For the material below, return exactly the lines starting at the one holding "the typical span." and ending at the one holding "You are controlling", counting both as part of the range.
• • •
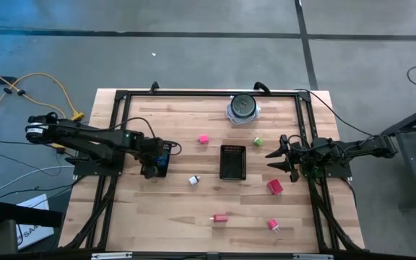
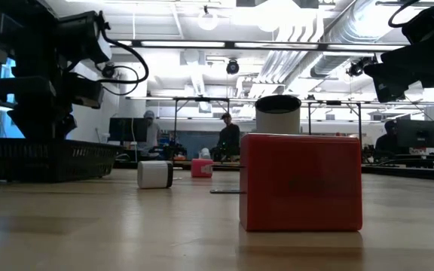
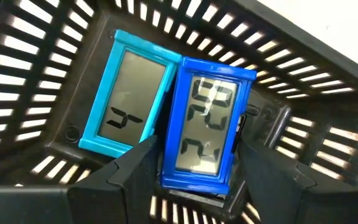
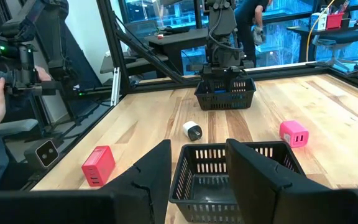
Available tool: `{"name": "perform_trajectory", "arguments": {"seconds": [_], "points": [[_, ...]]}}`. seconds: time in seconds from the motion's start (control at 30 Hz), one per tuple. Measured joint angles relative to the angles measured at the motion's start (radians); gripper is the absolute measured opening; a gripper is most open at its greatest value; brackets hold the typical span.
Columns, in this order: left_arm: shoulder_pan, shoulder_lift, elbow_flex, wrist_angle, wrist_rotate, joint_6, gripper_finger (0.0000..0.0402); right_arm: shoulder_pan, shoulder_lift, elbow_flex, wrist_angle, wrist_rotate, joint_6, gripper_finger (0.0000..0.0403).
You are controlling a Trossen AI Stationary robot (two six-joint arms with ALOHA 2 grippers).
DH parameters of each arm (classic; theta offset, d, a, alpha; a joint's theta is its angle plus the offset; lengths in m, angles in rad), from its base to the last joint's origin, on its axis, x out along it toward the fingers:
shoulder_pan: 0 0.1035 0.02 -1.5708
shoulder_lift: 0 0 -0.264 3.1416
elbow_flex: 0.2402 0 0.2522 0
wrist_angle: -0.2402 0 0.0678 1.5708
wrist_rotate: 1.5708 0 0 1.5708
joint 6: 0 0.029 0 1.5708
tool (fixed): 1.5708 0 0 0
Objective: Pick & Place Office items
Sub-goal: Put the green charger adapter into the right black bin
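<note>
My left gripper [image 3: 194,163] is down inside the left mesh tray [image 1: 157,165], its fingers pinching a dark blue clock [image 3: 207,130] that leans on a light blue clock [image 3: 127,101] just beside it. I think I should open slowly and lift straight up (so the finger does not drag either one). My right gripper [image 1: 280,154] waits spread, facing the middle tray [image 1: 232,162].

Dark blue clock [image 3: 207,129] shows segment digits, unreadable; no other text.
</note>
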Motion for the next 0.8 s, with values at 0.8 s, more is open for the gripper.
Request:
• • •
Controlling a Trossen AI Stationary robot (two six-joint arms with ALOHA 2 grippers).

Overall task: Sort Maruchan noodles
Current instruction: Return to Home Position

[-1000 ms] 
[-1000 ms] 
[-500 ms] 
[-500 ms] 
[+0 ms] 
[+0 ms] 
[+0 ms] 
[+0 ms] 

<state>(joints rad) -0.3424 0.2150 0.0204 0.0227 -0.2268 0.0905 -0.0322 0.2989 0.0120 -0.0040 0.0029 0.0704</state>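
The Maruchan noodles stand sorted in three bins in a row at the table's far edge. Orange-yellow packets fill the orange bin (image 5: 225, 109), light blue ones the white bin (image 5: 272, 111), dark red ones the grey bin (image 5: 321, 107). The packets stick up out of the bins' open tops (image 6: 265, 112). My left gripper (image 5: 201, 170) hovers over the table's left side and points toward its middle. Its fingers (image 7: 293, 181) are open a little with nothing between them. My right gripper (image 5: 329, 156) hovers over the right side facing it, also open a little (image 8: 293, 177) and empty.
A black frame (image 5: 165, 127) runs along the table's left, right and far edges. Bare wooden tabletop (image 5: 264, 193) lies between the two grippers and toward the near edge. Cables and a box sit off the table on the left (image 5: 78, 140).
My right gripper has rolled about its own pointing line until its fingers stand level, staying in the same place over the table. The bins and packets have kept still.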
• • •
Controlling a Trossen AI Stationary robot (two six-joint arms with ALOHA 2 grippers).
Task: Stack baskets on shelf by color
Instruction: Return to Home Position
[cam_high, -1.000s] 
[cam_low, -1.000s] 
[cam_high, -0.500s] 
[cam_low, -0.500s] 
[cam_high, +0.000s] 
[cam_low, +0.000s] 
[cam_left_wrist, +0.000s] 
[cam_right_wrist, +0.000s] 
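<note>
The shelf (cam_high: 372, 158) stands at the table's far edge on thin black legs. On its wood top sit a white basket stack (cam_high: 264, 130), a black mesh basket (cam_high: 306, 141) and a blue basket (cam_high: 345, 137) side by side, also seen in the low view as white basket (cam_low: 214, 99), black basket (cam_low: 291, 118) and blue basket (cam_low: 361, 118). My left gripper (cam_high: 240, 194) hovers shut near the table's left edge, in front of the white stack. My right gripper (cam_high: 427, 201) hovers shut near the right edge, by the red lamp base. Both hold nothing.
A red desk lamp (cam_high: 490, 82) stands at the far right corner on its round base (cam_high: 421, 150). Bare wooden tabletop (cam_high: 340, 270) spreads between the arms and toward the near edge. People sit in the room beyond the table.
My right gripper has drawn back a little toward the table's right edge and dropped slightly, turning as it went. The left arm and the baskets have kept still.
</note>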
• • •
◆ **TASK SOLUTION**
Available tool: `{"name": "perform_trajectory", "arguments": {"seconds": [_], "points": [[_, ...]]}}`. seconds: time in seconds from the motion's start (control at 30 Hz), one per tuple. Measured joint angles relative to the angles measured at the motion's start (radians); gripper is the absolute measured opening; a gripper is most open at its greatest value; brackets hold the typical span.
Columns, in this order: left_arm: shoulder_pan, shoulder_lift, elbow_flex, wrist_angle, wrist_rotate, joint_6, gripper_finger (0.0000..0.0402); right_arm: shoulder_pan, shoulder_lift, elbow_flex, wrist_angle, wrist_rotate, joint_6, gripper_finger (0.0000..0.0403).
You are controlling a Trossen AI Stationary robot (two six-joint arms with ALOHA 2 grippers).

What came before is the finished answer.